In World War Two, a series of cartoons featuring the Sergeant Snafu character (Snafu --  service jargon for "situation normal all fucked-up") were used to train recruits.  Snafu is a wretched soldier and makes mistakes that often turn out to be fatal for him.  (The character is voiced by Mel Blanc and sounds like Porky Pig).  In Booby Traps, Snafu is warned not to fall for the enemies tricks.  He narrowly evades various explosive devices, but makes the mistake of wandering into some kind of brothel.  Here motionless, naked women beckon.  A bomb has been wired to a piano, set to explode if a certain ivory key is tickled.  Snafu sits down to play "All those Endearing Young Charms" on the piano but keeps hitting the wrong note and, therefore, avoiding depressing the key that will blow him to pieces.  He fondles a curvacous mannequin whose buttocks are black globular bombs.  (The figure is literally a bombshell.)  The spherical bombs shift over to become her breasts.  As he gropes her, Snafu discovers that he is about to be blown sky-high.  He escapes and celebrates by playing "All those Endearing Young Charms," this time correctly, resulting in an explosion.  The cartoon ends with Snafu sitting on a cloud with a harp on which he plucks out the same melody.  In another cartoon, Snafu has failed to properly maintain his carbine and machine gun  -- the muzzles of the weapons are filled with black goo.  A brutish-looking Kraut crawls up to attack him with a hand grenade (the Hun looks like a Fred Flintstone with a pronounced beard-line).  Snafu's weapons misfire.  A machine gun on a tripod literally melts like wax when fired because the water-cooled mechanism fails.  Snafu is captured and, as the villainous Kraut gloats, we see him cowering and naked in a cage.  

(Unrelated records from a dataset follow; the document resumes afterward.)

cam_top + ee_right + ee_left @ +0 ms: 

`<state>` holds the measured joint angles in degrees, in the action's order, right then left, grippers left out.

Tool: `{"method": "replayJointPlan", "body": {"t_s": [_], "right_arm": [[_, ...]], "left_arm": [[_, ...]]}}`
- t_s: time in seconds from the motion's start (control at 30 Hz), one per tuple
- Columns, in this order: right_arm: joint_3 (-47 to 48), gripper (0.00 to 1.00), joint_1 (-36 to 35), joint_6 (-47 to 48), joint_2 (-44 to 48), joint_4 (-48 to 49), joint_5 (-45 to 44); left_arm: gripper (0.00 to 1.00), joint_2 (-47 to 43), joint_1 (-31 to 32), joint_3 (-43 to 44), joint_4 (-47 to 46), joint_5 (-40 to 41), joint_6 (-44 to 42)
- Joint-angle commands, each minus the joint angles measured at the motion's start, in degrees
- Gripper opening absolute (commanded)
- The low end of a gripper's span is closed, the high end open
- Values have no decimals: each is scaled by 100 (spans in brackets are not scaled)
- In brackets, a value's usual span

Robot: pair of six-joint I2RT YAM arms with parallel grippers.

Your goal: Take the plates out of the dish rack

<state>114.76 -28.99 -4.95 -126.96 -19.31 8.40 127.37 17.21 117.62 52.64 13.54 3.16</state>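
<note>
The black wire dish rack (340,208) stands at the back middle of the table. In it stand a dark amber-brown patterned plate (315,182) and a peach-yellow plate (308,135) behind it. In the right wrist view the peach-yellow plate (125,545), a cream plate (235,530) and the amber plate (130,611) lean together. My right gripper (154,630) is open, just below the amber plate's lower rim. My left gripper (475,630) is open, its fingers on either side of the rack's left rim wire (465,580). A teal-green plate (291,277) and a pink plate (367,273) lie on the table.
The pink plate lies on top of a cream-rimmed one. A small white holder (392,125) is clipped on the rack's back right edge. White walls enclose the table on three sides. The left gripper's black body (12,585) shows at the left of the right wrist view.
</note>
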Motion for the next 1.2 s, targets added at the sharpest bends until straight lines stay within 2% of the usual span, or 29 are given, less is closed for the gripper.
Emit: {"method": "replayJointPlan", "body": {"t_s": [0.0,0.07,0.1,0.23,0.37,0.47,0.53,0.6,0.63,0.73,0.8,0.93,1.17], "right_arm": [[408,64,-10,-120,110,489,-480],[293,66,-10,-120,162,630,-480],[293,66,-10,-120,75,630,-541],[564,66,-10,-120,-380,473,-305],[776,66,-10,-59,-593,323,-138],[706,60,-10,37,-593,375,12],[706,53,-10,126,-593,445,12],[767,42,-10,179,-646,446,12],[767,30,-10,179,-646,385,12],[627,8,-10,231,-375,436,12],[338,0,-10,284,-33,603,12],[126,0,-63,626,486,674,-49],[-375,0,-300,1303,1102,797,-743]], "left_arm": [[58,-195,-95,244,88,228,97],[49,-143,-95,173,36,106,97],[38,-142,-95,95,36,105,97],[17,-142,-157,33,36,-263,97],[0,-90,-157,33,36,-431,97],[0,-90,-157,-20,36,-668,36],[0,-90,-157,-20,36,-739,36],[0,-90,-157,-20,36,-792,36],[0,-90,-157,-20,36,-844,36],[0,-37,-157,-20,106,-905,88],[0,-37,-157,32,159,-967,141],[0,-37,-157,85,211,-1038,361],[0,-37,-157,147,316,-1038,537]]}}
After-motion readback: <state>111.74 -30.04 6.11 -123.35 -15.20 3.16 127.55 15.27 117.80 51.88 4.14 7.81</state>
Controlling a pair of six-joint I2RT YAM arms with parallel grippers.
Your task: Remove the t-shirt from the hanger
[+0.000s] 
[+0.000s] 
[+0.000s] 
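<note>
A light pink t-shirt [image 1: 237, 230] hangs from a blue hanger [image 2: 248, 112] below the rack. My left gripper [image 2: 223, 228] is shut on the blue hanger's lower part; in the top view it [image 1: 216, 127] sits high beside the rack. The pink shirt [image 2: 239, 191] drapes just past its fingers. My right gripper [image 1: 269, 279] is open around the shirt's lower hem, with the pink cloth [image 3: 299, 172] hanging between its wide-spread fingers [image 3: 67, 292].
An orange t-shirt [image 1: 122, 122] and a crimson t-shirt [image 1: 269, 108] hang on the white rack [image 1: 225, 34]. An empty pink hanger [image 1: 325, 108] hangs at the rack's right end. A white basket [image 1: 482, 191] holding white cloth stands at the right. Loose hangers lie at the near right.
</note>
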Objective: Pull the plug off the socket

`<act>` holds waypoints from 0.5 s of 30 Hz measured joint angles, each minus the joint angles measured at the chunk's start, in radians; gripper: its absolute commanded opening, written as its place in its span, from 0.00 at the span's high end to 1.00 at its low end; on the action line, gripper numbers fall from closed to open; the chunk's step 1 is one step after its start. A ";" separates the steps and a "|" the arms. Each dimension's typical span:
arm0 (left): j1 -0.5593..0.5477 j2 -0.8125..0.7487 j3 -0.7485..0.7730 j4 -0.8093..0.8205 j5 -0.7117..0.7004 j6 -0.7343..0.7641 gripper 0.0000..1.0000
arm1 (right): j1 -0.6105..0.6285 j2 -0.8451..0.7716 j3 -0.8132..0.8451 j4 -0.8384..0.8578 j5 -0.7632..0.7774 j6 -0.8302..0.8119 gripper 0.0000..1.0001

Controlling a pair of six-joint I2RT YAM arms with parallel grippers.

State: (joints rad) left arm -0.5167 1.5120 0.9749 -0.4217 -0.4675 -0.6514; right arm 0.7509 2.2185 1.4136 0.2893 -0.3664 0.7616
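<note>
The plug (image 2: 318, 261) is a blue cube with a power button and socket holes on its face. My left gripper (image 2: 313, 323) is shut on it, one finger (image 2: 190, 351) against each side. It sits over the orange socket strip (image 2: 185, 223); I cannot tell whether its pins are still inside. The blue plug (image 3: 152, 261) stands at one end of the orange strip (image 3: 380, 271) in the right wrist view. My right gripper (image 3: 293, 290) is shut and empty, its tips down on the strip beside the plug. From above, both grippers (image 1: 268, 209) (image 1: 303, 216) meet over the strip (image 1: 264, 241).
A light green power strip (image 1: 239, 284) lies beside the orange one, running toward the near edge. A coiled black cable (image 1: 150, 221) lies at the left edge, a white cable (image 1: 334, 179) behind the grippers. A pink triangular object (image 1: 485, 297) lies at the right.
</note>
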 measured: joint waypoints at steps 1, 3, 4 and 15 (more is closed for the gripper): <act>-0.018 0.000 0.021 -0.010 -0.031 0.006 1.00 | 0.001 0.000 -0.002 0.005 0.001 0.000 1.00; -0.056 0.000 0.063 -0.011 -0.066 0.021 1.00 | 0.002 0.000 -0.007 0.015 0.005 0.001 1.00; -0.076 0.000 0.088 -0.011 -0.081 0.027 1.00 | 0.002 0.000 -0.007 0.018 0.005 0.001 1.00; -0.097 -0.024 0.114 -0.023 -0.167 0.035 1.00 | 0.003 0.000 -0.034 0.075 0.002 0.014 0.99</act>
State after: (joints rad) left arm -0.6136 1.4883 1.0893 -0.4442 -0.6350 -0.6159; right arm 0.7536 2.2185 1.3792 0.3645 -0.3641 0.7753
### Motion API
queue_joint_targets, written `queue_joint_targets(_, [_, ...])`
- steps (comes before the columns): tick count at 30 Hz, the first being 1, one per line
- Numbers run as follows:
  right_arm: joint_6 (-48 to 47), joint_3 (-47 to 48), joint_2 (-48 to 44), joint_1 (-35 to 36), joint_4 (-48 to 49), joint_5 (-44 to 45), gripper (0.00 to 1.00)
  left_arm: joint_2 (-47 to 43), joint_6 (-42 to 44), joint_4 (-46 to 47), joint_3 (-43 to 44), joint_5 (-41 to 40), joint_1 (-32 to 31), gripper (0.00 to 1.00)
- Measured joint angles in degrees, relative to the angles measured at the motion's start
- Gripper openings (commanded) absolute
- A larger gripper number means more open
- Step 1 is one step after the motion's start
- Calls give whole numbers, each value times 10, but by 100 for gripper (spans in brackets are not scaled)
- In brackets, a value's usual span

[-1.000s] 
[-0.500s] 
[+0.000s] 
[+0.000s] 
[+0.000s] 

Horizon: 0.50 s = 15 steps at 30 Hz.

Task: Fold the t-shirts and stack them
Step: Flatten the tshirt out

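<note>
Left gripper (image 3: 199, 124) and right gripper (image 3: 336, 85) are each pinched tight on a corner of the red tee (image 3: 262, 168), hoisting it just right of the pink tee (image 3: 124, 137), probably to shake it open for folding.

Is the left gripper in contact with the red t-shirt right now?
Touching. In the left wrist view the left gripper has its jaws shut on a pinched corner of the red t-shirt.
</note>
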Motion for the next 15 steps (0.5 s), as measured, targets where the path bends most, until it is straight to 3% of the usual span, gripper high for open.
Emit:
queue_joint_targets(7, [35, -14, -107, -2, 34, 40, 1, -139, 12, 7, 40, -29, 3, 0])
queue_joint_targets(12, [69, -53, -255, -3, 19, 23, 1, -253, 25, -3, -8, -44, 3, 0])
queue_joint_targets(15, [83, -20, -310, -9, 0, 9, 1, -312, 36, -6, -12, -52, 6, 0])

Sally Cruikshank was an animator in the seventies and eighties.  She made three psychedelic cartoons that are famous among animators:  Quasi at the Quackadero, Be a Psychic, and Face like a Frog.  As with the trilogy of Cab Calloway cartoons made by Fleischer studios, these short animes are all alike.  In each, a trio of figures (like Betty Boop, Koko and Bimbo) venture from their dwelling to some sort of hallucinogenic fairground -- there they are menaced by monsters who seem to be inspired by Brueghel.  Quasi is a sort of tuxedoed duck with a flattened head and "face like a frog" -- he has an enormous mouth and little bulging eyes.  Anita, the dominant figure in the trio, is tall lanky figure, ostensibly female who speaks with a southern accent, muttering mostly nonsense -- she wears a kind of night gown qua evening dress.  The third protagonist is Rollo, a deformed face on a bean-like body who moves  around in a wheeled contraption.  These cartoons are bright with day-glo Peter Max-style colors; the fairgrounds consists of crowds of worm-like figures and creatures that look like the old Mr. Potato-Head figures, globular heads with monocles and button noses embedded in them.  The fair grounds feature strange tents that are shaped like tiaras -- some of the imagery looks like its derived from Saul Steinberg cartoons, calligraphic scrolls that broaden into figures, and caricatured men and women reduced to one or two salient features.  In the tents, you can see yourself in "100 years" -- you look into a mirror in which there is an endless line of prancing skeletons; machines spool back and forth in time.  Quasi ends up among dinosaurs pursued by ravening, if toy-like, predators.  These cartoons also feature jaunty hipster tunes, a little like the music produced by the enigmatic Leon Redbone, a gent with a white panama hat ,sunglasses, thin as a rail, who sand diddy-wah-diddy tunes from the twenties.  (His stage persona was that of a Jazz Era pimp.) Face like a Frog has a good song by Oingo Boingo (Danny Elfman's band here called "The Mystic Knights") -- it's "Don't Go Into the Basement", a mock-ghoulish ditty that, of course, accomplishes exactly what it purports to prohibit --Quasi and Anita go into the basement where all sorts of dire things befall them. 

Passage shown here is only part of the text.